Analysé par la logique quantificationnelle, l’argument devient :

  1. ∀x (Bx → (Px v Mx))
  2. ∀x (Px → ¬P1x)
  3. ∀x (Bx → P1x)
  4. ∀x (Bx → Mx)

Ce schéma, lui, est valide !

On voit que la logique quantificationnelle est une complexification de la logique propositionnelle, puisqu’elle continue d’utiliser les foncteurs. Mais elle utilise en plus de nouveaux types de symboles :

  • Des variables d’individu : x, y, etc.
  • Des constantes d’individu : j (= « Jean »), c (= « Cette baleine »), etc.
  • Des constantes prédicationnelles : B (« ... est une baleine »), P (« ... a des poumons »), etc.
  • Des quantificateurs (qui permettent de dénombrer). Les deux quantificateurs sont :
    • Le quantificateur universel : ∀ (« Quel que soit... »).
    • Le quantificateur existentiel : ∃ (« Il existe au moins un... »).

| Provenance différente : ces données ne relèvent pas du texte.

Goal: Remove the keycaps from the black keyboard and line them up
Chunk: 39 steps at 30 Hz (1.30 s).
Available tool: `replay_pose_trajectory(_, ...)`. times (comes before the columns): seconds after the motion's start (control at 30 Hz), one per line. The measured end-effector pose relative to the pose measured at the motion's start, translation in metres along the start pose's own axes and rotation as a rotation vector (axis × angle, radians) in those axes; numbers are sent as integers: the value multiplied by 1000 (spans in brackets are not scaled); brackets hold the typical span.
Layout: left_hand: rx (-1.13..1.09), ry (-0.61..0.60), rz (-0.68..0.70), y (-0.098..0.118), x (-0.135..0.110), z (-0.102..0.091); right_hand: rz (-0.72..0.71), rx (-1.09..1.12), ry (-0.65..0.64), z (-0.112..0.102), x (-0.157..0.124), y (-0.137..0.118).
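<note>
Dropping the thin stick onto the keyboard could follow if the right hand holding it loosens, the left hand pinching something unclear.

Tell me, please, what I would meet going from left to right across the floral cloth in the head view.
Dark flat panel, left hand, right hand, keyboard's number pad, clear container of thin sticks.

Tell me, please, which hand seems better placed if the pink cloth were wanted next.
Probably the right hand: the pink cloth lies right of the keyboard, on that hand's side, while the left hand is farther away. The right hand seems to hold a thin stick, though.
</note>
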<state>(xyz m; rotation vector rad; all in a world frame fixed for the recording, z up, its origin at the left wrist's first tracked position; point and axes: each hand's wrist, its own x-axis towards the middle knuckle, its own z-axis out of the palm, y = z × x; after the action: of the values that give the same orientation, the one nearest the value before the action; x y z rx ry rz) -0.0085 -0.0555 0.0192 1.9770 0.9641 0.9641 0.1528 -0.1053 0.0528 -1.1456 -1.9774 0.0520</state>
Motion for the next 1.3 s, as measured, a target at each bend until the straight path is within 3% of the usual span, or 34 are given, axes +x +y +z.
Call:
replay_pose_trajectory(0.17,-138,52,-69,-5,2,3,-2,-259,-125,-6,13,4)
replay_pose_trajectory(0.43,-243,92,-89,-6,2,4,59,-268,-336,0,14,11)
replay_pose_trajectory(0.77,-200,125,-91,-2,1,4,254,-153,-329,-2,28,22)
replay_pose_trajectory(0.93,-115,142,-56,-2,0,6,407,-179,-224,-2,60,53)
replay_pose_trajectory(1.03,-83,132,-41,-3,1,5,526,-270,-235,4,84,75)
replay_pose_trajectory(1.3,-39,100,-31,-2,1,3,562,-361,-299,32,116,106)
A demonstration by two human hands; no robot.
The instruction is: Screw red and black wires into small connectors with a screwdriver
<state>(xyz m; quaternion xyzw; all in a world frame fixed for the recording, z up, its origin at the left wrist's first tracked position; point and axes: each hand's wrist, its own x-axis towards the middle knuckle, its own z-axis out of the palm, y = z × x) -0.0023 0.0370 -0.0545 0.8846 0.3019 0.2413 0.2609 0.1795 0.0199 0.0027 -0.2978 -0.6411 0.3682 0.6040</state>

On peut donc définir la logique quantificationnelle comme suit :

La logique quantificationnelle est la théorie de la validité formelle des arguments, en tant que celle-ci dépend non seulement de l’opération des foncteurs logiques, mais aussi de la structure logique interne des propositions simples.

Les insuffisances de la logique traditionnelle

On voit bien maintenant les deux manquements majeurs de la logique traditionnelle (aristotélicienne) :

  1. Elle ignore totalement le soubassement propositionnel de la logique quantificationnelle : la logique d’Aristote n’est qu’une logique des prédicats. Les logiciens médiévaux ont essayé de remédier à ce manque, mais en « bricolant » à partir de la syllogistique aristotélicienne et en produisant une théorie à la fois inutilement complexe et très incomplète.
  2. En logique quantificationnelle, elle se focalise sur un cas particulier : le syllogisme. Donc, même en tant que logique strictement quantificationnelle (logique des prédicats), la logique traditionnelle est extrêmement incomplète : elle ignore par exemple la très importante logique des relations (la logique des prédicats polyadiques : Dxy (« x est à la droite de y »), etc.).

Notes

[1La Begriffsschrift de Frege a été traduite en français pour la première fois en 1999, sous le titre « Idéographie » : G. Frege, Idéographie, Paris, VRIN, 1999.

[2Par exemple, Frege et Russell dégagent la définition logique des nombres naturels, alors que les mathématiques ne font que les présupposer.